#### WORK ITEM:
Transcribe the listing below from its opening line up to and including the line that contains "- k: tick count"; reproduce nothing else.

#### DATA SHOWN:
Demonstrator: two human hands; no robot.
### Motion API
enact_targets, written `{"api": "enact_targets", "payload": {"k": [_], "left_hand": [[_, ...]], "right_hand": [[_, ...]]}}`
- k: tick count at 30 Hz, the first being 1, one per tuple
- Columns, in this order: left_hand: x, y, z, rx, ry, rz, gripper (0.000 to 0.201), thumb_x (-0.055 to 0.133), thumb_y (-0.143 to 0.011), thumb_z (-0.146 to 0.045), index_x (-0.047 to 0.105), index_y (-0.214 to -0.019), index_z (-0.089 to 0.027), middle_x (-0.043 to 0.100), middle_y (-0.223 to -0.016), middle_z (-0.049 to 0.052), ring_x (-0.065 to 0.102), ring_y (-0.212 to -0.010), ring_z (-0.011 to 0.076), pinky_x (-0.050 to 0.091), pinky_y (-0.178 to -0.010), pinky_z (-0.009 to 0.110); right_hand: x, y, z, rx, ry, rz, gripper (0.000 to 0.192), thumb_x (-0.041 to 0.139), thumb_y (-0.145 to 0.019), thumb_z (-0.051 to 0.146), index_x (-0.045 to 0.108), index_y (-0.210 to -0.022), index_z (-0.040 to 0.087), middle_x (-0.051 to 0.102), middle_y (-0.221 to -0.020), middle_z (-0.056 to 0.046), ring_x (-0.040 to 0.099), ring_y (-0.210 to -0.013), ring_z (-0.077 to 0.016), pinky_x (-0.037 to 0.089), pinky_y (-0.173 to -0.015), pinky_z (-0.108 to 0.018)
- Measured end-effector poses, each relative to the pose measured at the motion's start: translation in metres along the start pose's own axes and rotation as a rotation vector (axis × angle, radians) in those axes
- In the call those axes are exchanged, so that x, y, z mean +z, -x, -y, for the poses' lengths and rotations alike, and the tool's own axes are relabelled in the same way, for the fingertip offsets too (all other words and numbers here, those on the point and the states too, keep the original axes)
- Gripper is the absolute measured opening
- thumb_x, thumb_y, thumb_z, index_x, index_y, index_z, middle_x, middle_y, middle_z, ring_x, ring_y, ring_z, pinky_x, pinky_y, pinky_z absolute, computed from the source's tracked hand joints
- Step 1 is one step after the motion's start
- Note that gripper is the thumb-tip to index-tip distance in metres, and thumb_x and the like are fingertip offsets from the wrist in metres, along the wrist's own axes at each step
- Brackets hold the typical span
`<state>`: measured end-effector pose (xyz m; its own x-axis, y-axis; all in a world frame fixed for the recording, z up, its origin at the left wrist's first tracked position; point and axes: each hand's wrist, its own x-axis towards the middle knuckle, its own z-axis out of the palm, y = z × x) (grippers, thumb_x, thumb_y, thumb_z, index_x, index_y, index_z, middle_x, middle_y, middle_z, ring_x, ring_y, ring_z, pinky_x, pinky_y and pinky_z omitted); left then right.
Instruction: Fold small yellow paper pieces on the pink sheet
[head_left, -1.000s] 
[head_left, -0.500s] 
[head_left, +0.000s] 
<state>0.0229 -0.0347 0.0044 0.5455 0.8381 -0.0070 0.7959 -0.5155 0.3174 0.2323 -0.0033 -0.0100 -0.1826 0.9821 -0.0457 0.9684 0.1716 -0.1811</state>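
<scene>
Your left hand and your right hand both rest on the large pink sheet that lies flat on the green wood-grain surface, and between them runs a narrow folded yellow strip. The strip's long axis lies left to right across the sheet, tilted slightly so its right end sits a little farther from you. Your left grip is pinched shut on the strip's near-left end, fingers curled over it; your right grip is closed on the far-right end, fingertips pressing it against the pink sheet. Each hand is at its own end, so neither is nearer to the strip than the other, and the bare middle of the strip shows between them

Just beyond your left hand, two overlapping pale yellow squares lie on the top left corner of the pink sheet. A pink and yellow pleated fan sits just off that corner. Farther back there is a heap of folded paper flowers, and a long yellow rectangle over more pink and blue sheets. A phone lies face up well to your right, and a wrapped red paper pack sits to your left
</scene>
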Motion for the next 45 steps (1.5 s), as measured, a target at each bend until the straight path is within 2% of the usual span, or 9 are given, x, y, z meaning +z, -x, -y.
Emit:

#### TASK RESULT:
Demonstrator: two human hands; no robot.
### Motion API
enact_targets, written `{"api": "enact_targets", "payload": {"k": [_], "left_hand": [[_, ...]], "right_hand": [[_, ...]]}}`
- k: tick count at 30 Hz, the first being 1, one per tuple

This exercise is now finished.